Exercise => Print nothing but the lines below starting at the line that holds "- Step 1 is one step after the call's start" and ending at the line that holds "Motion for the", including both, each exactly as written.

Data segment =>
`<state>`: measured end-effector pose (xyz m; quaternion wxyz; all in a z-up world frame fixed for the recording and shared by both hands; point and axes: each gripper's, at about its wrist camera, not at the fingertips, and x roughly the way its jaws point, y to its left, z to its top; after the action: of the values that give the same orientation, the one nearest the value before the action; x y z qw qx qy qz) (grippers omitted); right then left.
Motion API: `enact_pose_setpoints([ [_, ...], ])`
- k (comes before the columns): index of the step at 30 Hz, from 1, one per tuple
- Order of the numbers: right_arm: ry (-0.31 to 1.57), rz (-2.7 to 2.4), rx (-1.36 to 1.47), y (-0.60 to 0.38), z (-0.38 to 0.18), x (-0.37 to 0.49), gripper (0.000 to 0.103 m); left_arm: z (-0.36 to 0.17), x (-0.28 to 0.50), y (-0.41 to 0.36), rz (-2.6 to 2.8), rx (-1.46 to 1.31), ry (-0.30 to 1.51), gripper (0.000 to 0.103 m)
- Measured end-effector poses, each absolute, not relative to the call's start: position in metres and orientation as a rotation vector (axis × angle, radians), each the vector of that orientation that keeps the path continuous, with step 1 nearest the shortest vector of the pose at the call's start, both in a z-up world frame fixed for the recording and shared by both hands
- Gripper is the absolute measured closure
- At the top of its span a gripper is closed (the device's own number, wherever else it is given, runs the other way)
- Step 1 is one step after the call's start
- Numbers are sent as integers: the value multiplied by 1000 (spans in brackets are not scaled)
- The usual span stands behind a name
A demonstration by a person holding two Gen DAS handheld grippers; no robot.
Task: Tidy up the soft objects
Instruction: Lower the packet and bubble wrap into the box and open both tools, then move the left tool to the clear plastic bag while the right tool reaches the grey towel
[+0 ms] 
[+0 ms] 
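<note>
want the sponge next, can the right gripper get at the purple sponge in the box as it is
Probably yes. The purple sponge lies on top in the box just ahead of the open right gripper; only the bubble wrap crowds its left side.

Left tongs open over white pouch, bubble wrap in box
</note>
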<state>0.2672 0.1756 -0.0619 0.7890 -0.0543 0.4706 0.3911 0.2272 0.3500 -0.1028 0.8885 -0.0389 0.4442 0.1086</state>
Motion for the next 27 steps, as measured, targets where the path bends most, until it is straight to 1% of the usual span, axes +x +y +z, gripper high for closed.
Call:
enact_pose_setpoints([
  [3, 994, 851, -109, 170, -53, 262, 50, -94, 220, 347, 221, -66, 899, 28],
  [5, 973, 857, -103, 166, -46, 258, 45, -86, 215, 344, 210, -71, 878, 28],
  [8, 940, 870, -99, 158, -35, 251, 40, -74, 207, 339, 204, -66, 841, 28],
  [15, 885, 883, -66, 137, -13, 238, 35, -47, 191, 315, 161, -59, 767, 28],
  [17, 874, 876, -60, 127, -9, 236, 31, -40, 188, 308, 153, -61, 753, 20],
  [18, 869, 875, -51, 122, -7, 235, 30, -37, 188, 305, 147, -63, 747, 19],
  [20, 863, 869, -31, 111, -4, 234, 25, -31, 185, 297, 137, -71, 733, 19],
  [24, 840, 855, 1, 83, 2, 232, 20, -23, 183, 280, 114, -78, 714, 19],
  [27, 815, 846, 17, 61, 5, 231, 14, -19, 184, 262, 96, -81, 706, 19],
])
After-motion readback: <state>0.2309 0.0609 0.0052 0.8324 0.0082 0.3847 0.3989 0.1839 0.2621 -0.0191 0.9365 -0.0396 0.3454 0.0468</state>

Output for this task =>
- Step 1 is one step after the call's start
- Numbers are sent as integers: the value multiplied by 1000 (spans in brackets are not scaled)
- The usual span stands behind a name
A demonstration by a person holding two Gen DAS handheld grippers; no robot.
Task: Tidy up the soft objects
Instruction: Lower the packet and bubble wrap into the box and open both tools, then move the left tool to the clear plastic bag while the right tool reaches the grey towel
[+0 ms] 
[+0 ms] 
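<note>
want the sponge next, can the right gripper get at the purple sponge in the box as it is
Probably yes. The purple sponge lies on top in the box just ahead of the open right gripper; only the bubble wrap crowds its left side.

Left tongs open over white pouch, bubble wrap in box
</note>
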<state>0.2672 0.1756 -0.0619 0.7890 -0.0543 0.4706 0.3911 0.2272 0.3500 -0.1028 0.8885 -0.0389 0.4442 0.1086</state>
Motion for the next 27 steps, as measured, targets where the path bends most, until it is straight to 1% of the usual span, axes +x +y +z, gripper high for closed.

The answer given above is complete.